Doing this recently, I was struck not so much by the total absence of anything on Chartism but by the real dearth of new writing on the 19th century as a whole.
I quite like the look of
The State of Freedom: A Social History of the British State since 1800 due for publication 31 March 2013), in which Patrick Joyce, emeritus professor of history at Manchester University, promises a new approach examining exactly what the state did and how it worked.
We can also look forward to Antonia Fraser’s Perilous Question: The Drama of the Great Reform Bill 1832 (due out 9 May 2013), which offers a “character-driven” account of events. It is of course hard to tell from the publisher’s blurb, but its emphasis on prime minister Earl Grey and the Act’s supporter’s as heroes of democracy suggests a far-from-radical take on the Whig ideology of the time. Easy to forget, perhaps, that this was the same government whose Poor Law legislation engrained the workhouse system in the life of Victorian Britain.
Even more conservative (and on this occasion Conservative), I suspect will be Disraeli: or, The Two Lives by The Rt Hon Lord Douglas Hurd of Westwell CH CBE PC (due out 11 April 2013).

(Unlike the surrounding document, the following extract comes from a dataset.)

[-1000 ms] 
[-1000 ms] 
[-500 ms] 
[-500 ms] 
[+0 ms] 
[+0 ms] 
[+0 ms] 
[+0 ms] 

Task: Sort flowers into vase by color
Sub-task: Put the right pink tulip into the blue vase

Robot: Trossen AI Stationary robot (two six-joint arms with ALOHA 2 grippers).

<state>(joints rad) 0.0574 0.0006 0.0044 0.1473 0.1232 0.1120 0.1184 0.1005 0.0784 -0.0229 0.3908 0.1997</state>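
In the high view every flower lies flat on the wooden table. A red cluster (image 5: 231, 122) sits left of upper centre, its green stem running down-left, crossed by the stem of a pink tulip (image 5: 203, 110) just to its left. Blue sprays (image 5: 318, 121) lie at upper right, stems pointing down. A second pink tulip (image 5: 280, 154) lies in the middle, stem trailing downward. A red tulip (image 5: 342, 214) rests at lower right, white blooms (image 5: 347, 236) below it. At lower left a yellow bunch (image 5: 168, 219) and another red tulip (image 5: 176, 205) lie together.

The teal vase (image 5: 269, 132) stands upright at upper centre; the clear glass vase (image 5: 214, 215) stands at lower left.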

If you have not yet read the hardback, then Kate Summerscale’s much admired Mrs Robinson's Disgrace: The Private Diary of a Victorian Lady will be out in paperback in the spring (14 March 2013).
And for the romantic revolutionaries there will be the paperback edition of Mary Gabriel’s Love And Capital: Karl and Jenny Marx and the Birth of a Revolution (due out 29 November 2012). Actually, I must admit I do like the look of this one.
Finally, although substantially falling outside the 19th century, Labour's Lost Leader: The Life and Politics of Will Crooks by Paul Tyler (due out 30 January 2013) deserves its place in this list given Crooks’ place in late Victorian trade unionism.
There will, I am confident, be far more than this as the year progresses. But my first impression from the Amazon hot new releases list is that there is rather more on those ever popular topics of the Tudors and the second world war, so if those are your thing you should not go short next year.
Or you could always give in entirely and throw yourself into the immensely conservative guilty pleasure of The Chronicles of Downton Abbey (Official Series 3 TV tie-in), which is apparently Number One in Amazon’s list of “most wished for” history books.